Exercise:
Filter by the string "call": return the lines of the material that contain it.

/---

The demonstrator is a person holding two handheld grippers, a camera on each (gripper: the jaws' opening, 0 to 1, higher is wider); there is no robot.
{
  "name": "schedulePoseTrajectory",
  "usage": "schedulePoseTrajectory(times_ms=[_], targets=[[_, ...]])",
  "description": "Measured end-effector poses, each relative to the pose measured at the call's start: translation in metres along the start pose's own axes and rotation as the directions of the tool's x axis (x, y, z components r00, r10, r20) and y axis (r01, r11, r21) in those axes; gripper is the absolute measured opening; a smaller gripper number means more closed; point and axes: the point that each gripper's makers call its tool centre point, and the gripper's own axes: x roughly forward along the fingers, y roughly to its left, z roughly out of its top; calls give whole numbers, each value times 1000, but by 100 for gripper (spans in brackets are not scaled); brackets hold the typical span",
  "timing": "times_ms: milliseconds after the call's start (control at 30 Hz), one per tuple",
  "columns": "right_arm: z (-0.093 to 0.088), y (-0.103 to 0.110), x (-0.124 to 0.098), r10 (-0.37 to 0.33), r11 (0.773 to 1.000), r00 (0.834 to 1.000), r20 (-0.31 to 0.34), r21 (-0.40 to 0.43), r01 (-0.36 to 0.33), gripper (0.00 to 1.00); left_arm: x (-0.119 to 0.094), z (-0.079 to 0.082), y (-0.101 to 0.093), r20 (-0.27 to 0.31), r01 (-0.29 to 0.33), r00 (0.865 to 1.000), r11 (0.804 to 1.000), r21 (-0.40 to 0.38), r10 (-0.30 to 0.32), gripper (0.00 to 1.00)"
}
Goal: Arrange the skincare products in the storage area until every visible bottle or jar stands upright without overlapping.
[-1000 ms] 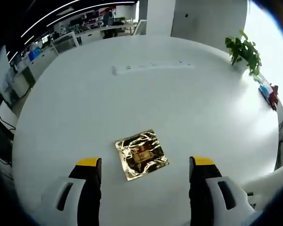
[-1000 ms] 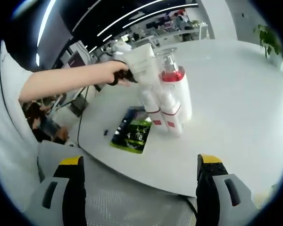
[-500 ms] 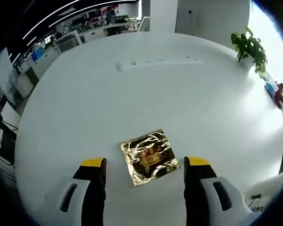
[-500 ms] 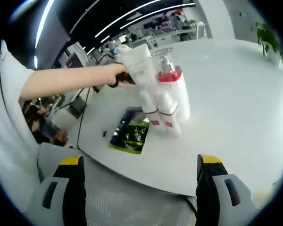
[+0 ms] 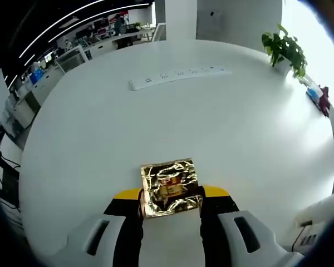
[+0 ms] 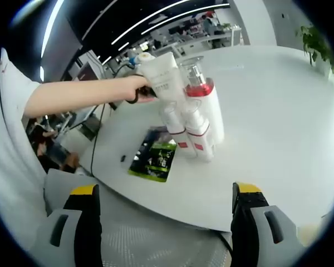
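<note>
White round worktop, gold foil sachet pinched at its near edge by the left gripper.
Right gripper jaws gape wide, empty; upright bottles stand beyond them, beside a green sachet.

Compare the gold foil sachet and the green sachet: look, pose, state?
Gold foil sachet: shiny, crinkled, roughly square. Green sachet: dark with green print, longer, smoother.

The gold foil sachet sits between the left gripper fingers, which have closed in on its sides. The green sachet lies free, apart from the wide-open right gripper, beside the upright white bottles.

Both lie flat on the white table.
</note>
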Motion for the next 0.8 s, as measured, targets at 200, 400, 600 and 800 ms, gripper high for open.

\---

Written answer:
  "description": "Measured end-effector poses, each relative to the pose measured at the call's start: translation in metres along the start pose's own axes and rotation as the directions of the tool's x axis (x, y, z components r00, r10, r20) and y axis (r01, r11, r21) in those axes; gripper is the absolute measured opening; a smaller gripper number means more closed; point and axes: the point that each gripper's makers call its tool centre point, and the gripper's own axes: x roughly forward along the fingers, y roughly to its left, z roughly out of its top; calls give whole numbers, each value times 1000, but by 100 for gripper (spans in brackets are not scaled); brackets hold the typical span",
  "timing": "times_ms: milliseconds after the call's start (control at 30 Hz), one per tuple",

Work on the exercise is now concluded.